Tuesday, 25 September 2018 00:00 -     - {{hitsCtrl.values.hits}}

 

LIVERPOOL, England (Reuters): Opposition Labour Party will vote this week to keep a second Brexit referendum on the table if Theresa May fails to pass her plan to quit the European Union through parliament, heaping pressure on a struggling prime minister.

After May’s plans for Brexit – the biggest shift in British policy for more than four decades - were rebuffed by the EU on Thursday, the outcome of talks to leave are more uncertain than ever and have boosted those who want to stop the divorce.

Labour leader Jeremy Corbyn has been reluctant to support behind growing demands for a second referendum, or People’s Vote, but the motion agreed by members after more than five hours of debate may satisfy both sides of the party’s divide.

Labour agreed late on Sunday night the party will vote on Tuesday on a motion committing the party to support “all options remaining on the table, including campaigning for a public vote” if no election is triggered by May’s Brexit plans.

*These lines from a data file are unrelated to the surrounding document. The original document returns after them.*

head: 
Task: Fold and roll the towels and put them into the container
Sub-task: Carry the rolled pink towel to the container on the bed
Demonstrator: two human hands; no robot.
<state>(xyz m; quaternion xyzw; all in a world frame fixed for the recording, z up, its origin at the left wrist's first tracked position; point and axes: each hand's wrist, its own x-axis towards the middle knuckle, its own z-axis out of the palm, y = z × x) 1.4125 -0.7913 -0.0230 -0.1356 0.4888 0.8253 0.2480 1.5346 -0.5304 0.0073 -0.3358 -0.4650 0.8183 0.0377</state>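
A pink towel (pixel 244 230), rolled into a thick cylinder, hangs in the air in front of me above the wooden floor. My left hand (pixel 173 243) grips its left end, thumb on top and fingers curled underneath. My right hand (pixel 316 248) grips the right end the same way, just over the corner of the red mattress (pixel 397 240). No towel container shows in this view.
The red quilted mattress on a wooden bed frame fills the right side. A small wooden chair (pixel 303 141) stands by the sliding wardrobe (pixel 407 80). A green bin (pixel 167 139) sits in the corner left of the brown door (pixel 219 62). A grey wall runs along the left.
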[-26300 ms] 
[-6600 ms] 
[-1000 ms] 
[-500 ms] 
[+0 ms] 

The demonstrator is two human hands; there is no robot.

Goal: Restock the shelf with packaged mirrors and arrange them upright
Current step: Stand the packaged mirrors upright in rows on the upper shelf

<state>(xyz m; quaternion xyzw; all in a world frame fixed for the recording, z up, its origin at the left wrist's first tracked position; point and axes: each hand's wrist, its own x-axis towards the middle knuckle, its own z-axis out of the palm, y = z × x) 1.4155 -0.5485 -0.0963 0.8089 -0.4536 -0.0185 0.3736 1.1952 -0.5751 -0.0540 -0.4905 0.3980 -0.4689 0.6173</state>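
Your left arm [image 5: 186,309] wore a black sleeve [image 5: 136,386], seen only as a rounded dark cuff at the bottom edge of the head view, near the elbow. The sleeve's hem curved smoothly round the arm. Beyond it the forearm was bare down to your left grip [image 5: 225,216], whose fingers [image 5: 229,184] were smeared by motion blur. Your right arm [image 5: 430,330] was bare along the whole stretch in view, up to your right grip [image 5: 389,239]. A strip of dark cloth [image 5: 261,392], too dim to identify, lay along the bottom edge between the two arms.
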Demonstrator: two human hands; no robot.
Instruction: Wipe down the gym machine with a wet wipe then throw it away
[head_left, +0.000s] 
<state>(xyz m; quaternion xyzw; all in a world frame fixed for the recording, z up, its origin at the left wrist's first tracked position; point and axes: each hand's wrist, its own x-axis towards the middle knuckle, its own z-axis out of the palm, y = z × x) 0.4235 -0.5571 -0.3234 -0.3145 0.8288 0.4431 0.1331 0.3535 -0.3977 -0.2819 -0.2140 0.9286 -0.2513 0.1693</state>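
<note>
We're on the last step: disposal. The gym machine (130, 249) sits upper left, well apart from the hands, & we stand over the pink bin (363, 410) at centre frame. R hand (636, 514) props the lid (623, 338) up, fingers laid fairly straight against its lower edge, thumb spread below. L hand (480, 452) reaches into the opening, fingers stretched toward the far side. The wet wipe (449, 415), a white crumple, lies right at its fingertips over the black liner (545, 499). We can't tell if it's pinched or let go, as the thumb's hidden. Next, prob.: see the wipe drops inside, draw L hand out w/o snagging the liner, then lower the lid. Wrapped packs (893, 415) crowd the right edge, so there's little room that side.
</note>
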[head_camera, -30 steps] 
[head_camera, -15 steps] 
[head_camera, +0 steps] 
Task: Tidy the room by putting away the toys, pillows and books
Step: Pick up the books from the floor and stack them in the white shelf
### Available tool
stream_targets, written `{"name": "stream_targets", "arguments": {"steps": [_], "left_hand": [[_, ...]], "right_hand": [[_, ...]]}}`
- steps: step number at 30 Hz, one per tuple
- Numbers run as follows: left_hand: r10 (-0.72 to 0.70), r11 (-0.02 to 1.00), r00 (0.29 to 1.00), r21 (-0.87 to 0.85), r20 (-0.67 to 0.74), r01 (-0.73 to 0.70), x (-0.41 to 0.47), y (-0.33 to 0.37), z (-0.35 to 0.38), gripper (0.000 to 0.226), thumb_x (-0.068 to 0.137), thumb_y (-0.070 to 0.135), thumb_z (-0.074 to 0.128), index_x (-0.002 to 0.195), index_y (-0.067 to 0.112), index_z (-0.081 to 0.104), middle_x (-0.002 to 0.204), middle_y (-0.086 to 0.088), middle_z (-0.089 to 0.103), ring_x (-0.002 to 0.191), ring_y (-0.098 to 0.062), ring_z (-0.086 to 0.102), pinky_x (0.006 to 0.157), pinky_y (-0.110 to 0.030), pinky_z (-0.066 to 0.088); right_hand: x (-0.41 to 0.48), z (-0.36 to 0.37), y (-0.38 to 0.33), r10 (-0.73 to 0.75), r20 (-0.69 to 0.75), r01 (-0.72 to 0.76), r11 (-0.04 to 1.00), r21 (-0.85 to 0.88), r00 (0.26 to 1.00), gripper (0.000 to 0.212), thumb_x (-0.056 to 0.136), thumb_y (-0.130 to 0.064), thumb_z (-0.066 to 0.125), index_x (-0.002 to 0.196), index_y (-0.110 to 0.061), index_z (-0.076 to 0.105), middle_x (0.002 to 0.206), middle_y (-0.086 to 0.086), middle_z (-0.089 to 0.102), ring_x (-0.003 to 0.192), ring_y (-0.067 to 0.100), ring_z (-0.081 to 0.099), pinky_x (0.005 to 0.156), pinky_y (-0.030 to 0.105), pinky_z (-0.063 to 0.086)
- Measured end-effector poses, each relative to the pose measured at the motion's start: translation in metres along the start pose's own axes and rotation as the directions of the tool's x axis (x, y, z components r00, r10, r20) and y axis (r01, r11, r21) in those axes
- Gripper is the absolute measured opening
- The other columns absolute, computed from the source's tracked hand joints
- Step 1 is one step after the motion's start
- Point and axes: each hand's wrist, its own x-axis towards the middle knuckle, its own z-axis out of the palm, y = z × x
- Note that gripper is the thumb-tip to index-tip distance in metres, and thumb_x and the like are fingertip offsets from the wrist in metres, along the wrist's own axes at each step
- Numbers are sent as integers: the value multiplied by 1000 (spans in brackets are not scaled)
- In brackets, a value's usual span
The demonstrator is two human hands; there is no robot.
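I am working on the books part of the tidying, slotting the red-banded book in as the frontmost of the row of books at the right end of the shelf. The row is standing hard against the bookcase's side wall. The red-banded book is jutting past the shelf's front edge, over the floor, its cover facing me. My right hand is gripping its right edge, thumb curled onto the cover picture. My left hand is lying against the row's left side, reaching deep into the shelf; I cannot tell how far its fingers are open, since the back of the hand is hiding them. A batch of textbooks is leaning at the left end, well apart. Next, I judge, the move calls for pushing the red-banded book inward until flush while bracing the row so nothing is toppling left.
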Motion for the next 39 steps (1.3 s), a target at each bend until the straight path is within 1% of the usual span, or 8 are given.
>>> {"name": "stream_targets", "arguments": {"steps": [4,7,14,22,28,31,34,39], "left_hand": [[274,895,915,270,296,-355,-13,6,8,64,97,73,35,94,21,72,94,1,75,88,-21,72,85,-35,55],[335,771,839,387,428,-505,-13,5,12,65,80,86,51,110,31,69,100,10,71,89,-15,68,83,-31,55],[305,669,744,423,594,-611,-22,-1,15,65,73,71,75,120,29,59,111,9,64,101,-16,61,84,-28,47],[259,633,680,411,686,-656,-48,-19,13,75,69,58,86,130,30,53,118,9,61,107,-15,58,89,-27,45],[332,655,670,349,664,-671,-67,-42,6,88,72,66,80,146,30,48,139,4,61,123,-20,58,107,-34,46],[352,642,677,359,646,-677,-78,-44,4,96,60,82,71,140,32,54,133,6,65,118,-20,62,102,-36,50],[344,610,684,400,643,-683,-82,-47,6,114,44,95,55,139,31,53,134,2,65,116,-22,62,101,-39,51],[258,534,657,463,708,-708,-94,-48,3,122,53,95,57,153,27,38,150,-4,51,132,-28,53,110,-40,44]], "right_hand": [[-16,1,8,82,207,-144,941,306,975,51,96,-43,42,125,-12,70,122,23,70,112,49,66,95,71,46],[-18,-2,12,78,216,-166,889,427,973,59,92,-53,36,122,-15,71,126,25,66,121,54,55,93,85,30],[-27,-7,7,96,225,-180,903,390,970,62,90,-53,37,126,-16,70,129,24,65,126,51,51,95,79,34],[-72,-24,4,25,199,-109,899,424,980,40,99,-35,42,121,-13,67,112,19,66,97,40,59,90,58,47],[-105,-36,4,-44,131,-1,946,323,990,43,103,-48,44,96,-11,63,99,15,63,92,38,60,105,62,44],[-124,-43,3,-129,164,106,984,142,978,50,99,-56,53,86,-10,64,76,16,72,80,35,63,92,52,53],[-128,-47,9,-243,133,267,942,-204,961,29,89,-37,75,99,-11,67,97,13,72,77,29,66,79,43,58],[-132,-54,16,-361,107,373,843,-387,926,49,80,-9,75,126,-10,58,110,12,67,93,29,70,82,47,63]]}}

Earlier, Corbyn had spurred hopes among those campaigning for a second referendum when he said he would back such a vote if his party voted to pursue the move.

But for his backers, the motion does little to change his position that Labour prefers a general election to a second vote, which will ask a different question from the one posed at the 2016 referendum which showed a narrow margin for leave. Corbyn’s second in command, finance spokesman John McDonnell repeated that Labour was getting ready for an election.

“We believe general election is the best solution because people can then have a wide-ranging debate and also then choose the team that would then do the negotiations,” McDonnell told Sky News.

He said a second referendum would be on the deal itself rather than a repeat of the question posed in 2016, whether to remain in the EU or to leave.

Britain is to exit the EU in March next year after months of talks that have again exposed the deep divides in both the country’s main parties – the Conservatives are all but at war with each other and Labour is also at odds over how to leave.